Decameron Giovanni Boccaio, burada da
karşımıza çıkıyor ve bize 672 yıl önceden sesleniyor: “Din adamlarının
yerlere sürünen bol cüppelerine, yüzlerinin yalancı solgunluğuna bakın. Bir şey
istediklerinde alçalıp yumuşayan, kendilerinin de işledikleri kusurları
işleyenleri azarladıklarında yükselip kükreyen seslerini dinleyin. Kendilerinin
de, bizlerin de ruhlarımızın kurtuluşu için, onlara bağışta bulunmamız
gerektiğini söylerler bize. Üstelik, cennet zaten onların malıdır, biz
ölümlüler yaşarken yaptığımız bağışlarla orantılı olarak, cennette bir yer
edinebiliriz kendimize. Elimdeki kanıtları açıklayacak olsam, bol cüppelerinin
altında neler gizledikleri ortaya dökülecek.”
Bu deneyim bize çok şey gösterdi, öğretti ve öğretmeye de
devam ediyor. Öncelikle, vatandaşlarının vergi birikimlerini, kendi yarattığı
sonrasında da korumaya yemin ettiği nükleer, biyolojik, asimetrik bilumum
savaşa ve teröre yatıran hükümetlerin, bu virüs savaşında vatandaşlarını
korumakta ne kadar aciz olduğunu öğrendik. Kıyamet sonrası bilimkurgu
senaryoların (Apokaliptik), komple teorilerinin, dini hurafelerin, İsa’nın geri
dönüşü hikayelerinin, toplumların korkularıyla mücadelede hala ne kadar etkin olduğunu
gördük. Buna bağlı olarak insanoğlu olarak bilincimizin 2020’de hala ne denli
ilkel kaldığını anladık. Yaşam alışkanlıklarımızı değiştirmede nasıl
zorlandığımızı, bazı şeylerin öneminin farkına varmada ne kadar
gecikebileceğimizi öğrendik.Bunun faturasının ağırlığıyla karşılaştık.

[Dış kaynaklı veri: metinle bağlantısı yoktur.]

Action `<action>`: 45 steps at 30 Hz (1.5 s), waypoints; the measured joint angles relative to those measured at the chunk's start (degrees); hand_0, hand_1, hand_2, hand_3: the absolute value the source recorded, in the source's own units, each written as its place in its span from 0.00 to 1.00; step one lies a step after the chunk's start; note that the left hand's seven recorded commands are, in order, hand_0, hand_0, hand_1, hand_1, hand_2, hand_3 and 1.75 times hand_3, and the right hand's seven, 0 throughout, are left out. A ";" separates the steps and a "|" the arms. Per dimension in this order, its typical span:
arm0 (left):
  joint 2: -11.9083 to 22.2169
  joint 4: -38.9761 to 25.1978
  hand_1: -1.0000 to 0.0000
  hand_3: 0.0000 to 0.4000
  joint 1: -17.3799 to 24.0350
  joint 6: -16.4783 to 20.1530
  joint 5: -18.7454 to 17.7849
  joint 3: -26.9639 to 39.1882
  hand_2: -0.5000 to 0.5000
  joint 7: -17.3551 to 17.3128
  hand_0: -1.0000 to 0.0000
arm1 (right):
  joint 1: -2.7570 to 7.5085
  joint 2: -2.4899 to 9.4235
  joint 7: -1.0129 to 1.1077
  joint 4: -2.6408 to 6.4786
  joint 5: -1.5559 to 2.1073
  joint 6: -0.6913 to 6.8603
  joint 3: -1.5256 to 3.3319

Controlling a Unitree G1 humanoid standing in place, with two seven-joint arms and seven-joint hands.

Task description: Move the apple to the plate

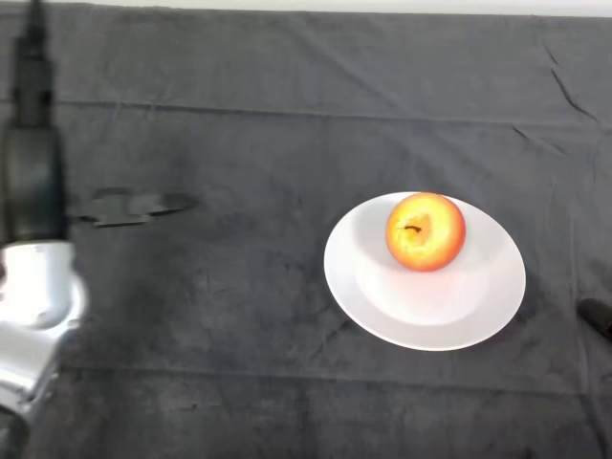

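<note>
A red and yellow apple (pixel 426 231) sits stem-up on a white round plate (pixel 421 316), in the plate's far half, right of the table's middle. My left arm (pixel 33 182) runs up the view's left edge, silver-grey below and black above. Its far end reaches the top left corner, well left of the plate and apart from the apple. The hand itself does not show clearly, and it holds nothing that I can see.
The table is covered by a dark wrinkled cloth (pixel 239 316). A small dark shadow patch (pixel 129 207) lies on the cloth at the left. A small dark object (pixel 598 316) pokes in at the right edge, just right of the plate.
</note>
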 measured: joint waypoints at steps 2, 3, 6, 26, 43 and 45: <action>0.71 0.00 1.00 0.00 1.40 -0.74 -0.62 2.40 0.50 0.10 1.00 | 0.00 0.00 0.00 0.00 0.00 0.00 0.00; 1.05 0.00 1.00 0.00 1.99 -0.86 -0.80 3.56 0.50 0.11 1.00 | 0.00 0.00 -0.01 0.00 0.00 0.00 0.00; 2.05 0.00 1.00 0.00 3.82 -1.62 -2.00 6.57 0.50 0.31 1.00 | 0.01 0.00 -0.02 0.00 0.00 0.00 0.00; 1.83 0.01 1.00 0.00 5.81 -1.47 -1.16 13.46 0.50 4.90 1.00 | 0.01 0.00 -0.02 0.00 0.00 0.00 0.00; 0.61 0.01 1.00 0.00 5.80 -0.55 0.82 16.13 0.50 3.23 1.00 | 0.01 0.00 -0.02 0.00 0.00 0.00 0.00; 0.19 0.01 1.00 0.00 5.80 -0.45 0.84 16.91 0.50 2.98 1.00 | 0.01 0.00 -0.02 0.00 0.00 0.00 0.00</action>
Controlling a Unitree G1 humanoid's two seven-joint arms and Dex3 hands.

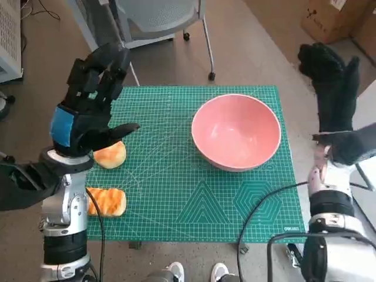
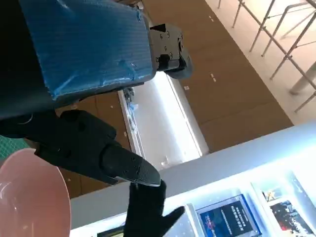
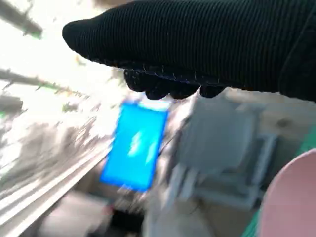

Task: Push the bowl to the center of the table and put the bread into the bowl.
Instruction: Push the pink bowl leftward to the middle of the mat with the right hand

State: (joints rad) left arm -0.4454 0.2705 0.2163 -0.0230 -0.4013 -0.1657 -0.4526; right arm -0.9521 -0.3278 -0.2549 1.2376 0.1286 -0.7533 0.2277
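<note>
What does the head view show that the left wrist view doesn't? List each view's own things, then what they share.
Only the head view: two pieces of bread, the green mat, a chair and a cardboard box.
Only the left wrist view: a bright ceiling light and posters, seen past the hand.
Both: the pink bowl, empty, the left hand and the right hand, both raised and holding nothing.

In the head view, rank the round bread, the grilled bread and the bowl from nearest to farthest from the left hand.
1. Round bread: at the mat's left edge, just below the left hand.
2. Grilled bread: further down that same edge, beside the forearm.
3. Bowl: across the mat on the right side, empty.
</note>
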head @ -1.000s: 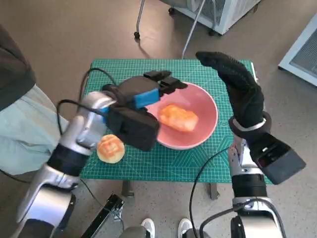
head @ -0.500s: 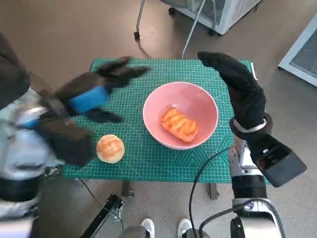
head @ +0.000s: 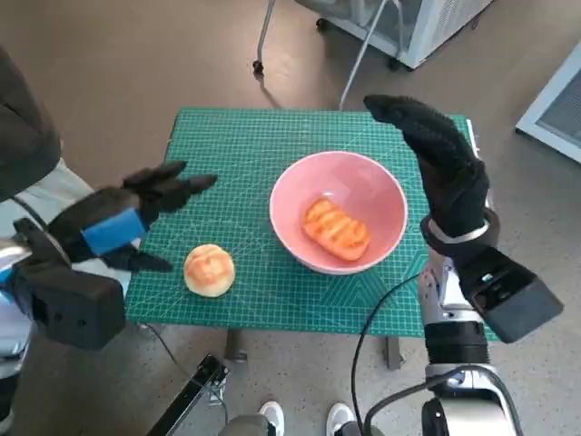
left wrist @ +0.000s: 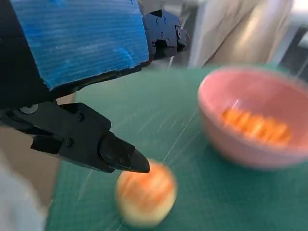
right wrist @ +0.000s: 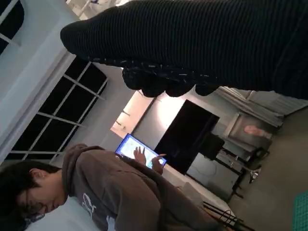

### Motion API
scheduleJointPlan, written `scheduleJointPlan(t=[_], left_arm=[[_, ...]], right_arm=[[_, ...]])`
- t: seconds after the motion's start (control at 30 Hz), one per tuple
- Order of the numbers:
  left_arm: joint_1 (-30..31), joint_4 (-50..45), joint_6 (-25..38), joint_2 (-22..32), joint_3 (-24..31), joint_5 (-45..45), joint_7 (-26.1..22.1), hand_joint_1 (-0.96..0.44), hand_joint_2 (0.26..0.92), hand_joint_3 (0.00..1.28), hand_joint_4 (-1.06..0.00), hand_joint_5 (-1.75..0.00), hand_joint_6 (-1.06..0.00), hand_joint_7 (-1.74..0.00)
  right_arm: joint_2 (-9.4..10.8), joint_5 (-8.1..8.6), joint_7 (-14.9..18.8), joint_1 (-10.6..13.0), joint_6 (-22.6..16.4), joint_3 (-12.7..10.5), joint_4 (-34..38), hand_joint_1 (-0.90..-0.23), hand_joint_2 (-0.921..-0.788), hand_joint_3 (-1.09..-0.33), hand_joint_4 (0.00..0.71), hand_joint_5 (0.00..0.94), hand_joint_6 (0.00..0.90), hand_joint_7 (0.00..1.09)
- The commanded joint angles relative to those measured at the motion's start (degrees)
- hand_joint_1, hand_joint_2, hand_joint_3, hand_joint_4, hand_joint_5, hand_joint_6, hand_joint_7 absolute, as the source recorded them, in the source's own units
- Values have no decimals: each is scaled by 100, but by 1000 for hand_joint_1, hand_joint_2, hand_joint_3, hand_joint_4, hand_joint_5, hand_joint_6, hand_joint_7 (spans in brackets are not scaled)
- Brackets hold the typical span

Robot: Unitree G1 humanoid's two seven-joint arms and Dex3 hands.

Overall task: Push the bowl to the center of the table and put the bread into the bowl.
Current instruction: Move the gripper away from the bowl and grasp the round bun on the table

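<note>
Green matting covers the counter [head: 272, 136]; a round bun [head: 209, 270] lies just below the left hand's [head: 118, 218] spread, empty fingers [head: 172, 186], nearer than the right hand [head: 445, 173], also empty, beside the bowl [head: 381, 195].

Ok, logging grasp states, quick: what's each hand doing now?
Left hand: open, holding nothing.
Right hand: open, raised beside the bowl, holding nothing.
</note>
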Motion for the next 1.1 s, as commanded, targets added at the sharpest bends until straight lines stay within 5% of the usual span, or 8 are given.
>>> scheduleJointPlan(t=[0.03, 0.57, 0.77, 1.1], left_arm=[[167, -14, -79, 113, -88, 76, -41, -59, 823, 6, -41, -8, -151, -75], [-172, 1366, -448, -564, -1195, 864, 440, -28, 827, 5, -76, -12, -180, -50], [-591, 2541, -793, -962, -1685, 1472, 1038, -51, 829, 4, -122, -25, -204, -53], [-1249, 4329, -1288, -1358, -2265, 2291, 2219, -105, 907, 27, -396, -66, -443, -159]], right_arm=[[12, -25, 6, 12, 51, -13, 105, -698, -921, -788, 229, 51, -1, 750], [-20, -8, 23, -45, 83, -35, 130, -698, -921, -787, 230, 54, -1, 754], [-49, -14, 27, -36, 93, -44, 98, -698, -921, -786, 230, 55, -1, 754], [-89, 18, 71, -1, 76, -62, 56, -703, -921, -781, 231, 56, -1, 756]])
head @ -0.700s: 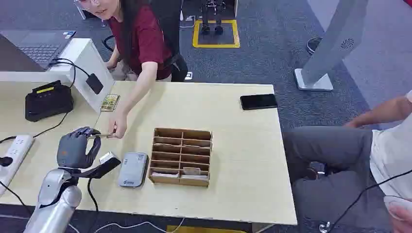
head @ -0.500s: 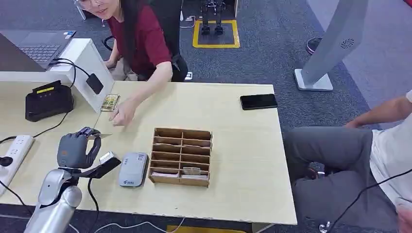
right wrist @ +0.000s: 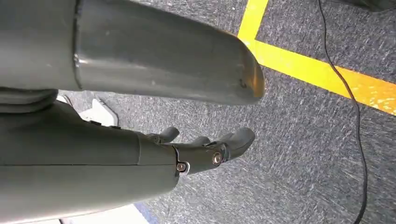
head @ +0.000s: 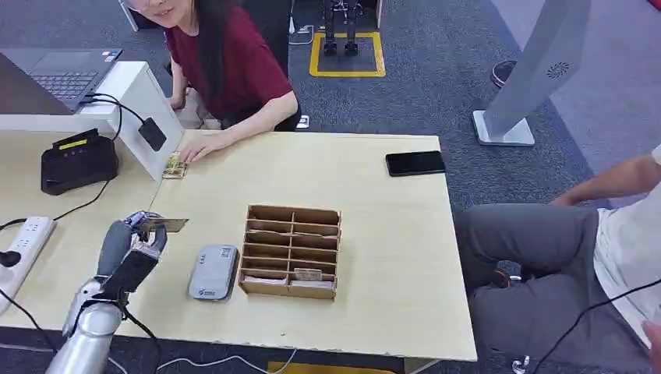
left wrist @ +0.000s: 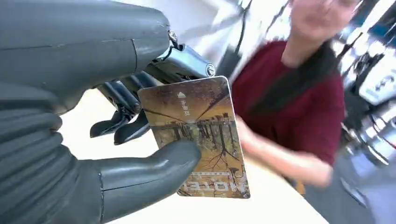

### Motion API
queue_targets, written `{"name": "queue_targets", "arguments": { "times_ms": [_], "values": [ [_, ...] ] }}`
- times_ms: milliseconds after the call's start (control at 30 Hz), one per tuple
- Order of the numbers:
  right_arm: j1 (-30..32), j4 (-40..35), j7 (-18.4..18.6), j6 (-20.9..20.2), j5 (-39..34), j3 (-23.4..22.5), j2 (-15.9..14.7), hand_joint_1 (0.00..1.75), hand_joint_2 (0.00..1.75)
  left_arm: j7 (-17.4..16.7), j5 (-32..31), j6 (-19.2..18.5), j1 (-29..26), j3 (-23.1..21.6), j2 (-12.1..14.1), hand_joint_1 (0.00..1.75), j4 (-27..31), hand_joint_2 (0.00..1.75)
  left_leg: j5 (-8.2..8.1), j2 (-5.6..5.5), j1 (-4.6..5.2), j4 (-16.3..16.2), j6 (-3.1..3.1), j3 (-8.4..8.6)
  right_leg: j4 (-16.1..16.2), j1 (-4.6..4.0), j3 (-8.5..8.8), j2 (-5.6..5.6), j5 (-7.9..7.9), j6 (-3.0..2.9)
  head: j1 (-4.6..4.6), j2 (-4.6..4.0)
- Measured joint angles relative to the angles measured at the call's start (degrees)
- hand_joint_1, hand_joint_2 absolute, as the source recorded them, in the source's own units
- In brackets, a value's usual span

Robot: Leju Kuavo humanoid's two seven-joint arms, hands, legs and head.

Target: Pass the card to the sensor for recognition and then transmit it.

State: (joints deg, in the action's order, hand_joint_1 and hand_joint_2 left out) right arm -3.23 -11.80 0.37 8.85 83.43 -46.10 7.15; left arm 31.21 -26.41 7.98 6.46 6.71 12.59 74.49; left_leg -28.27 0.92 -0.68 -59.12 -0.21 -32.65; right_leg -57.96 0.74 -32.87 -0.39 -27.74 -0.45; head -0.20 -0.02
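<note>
The robot's left hand (head: 129,249) is raised over the near left part of the pale wooden surface (head: 374,210), thumb and fingers (left wrist: 122,116) pinching a card (head: 162,224) printed with a brownish landscape. The grey sensor (head: 213,271) lies flat just beside that hand, touching the wooden slotted box (head: 290,251). Across the surface a person in a red top rests a hand (head: 199,146) by a second card (head: 174,167). The right hand (right wrist: 205,151) hangs over grey carpet, its fingers loosely spread, holding nothing.

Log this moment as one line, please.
left hand: holds card above table | right hand: empty, hanging | sensor: not reached
</note>
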Motion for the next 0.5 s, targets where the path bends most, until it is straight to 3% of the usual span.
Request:
{"name": "queue_targets", "arguments": {
  "times_ms": [100, 167, 500],
  "values": [
    [0.06, 0.0, -0.02, 0.0, 0.15, 0.0, 0.0, 0.0, 0.0, -1.94, 7.06, -8.21, -0.9, 1.07, -1.09, 1.75, 1.74, 1.75, 0.0, 0.02, 0.0, 0.0, 0.0, 0.01, 0.0, 0.0, 0.0, 0.01, 0.01, -0.01, 0.0, 0.02],
    [0.07, 0.0, -0.09, 0.04, 0.15, -0.02, 0.0, 0.0, 0.0, -3.31, 10.08, -11.08, -1.25, 1.33, -1.48, 1.75, 2.62, 1.75, 0.01, 0.01, 0.0, 0.0, 0.01, 0.01, 0.0, 0.0, 0.01, 0.0, 0.01, -0.01, 0.0, 0.02],
    [0.1, 0.0, -0.98, 0.33, 0.15, -0.06, 0.0, 0.0, 0.0, -4.26, 11.4, -13.21, -2.88, 1.44, -2.12, 1.75, 5.07, 1.75, 0.01, -0.01, -0.01, 0.0, 0.01, 0.0, 0.0, 0.0, 0.01, -0.01, 0.01, -0.01, 0.0, 0.02]
  ]
}}
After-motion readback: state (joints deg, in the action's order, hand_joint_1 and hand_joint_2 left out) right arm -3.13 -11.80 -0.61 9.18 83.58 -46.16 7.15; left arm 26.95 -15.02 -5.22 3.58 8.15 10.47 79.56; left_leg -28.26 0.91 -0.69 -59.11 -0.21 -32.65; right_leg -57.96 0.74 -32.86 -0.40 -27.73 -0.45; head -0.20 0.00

Dünya üzerinde her insan, yaşamını sürdürmek için
çalışır. Tüm eksiklere, kötü politikalara, uyarılarının dikkate alınmamasına
rağmen, ağırbaşlı bir sessizlik içinde görevini yapan sağlık çalışanlarıyla
tanıştık. Onların işinin, her iş gibi olmadığını öğrendik. Medya, para ve
sömürü sarmalında pompalanan, sözümona mesleklerin yarattığı sahte ünlülerin
anlamsızlığını anladık. Dışarıda kıyamet koparken, ekmeğimizi, suyumuzu, temel
gıdalarımızı üreten, marketlere taşıyan, reyonlara yükleyen ‘görünmez’ insanların toplumun yaşamında
ne kadar temel bir görevi yerine getirdiklerini kavradık. Çin’de, İran’da,
Türkiye’de, İtalya’da, Newyork’ta; işlerine giden sağlık çalışanlarını
evlerinin balkonlarından minnetle alkışlayan insanların varlığı bize umut
verdi. Toplumsal dayanışmanın toplumun belkemiği olduğunu bir kez daha görerek,
sevgimizi ve umudumuzu geleceğe taşıdık. Ve tabi bu fiziksel mesafenin her
birimizi eve hapsettiği dönemde birlikteliğin, el ele yürümenin,
sevdiklerimizle olabilmenin, yakınlığın değerini ve yoksunluğunun acısını da öğrendik.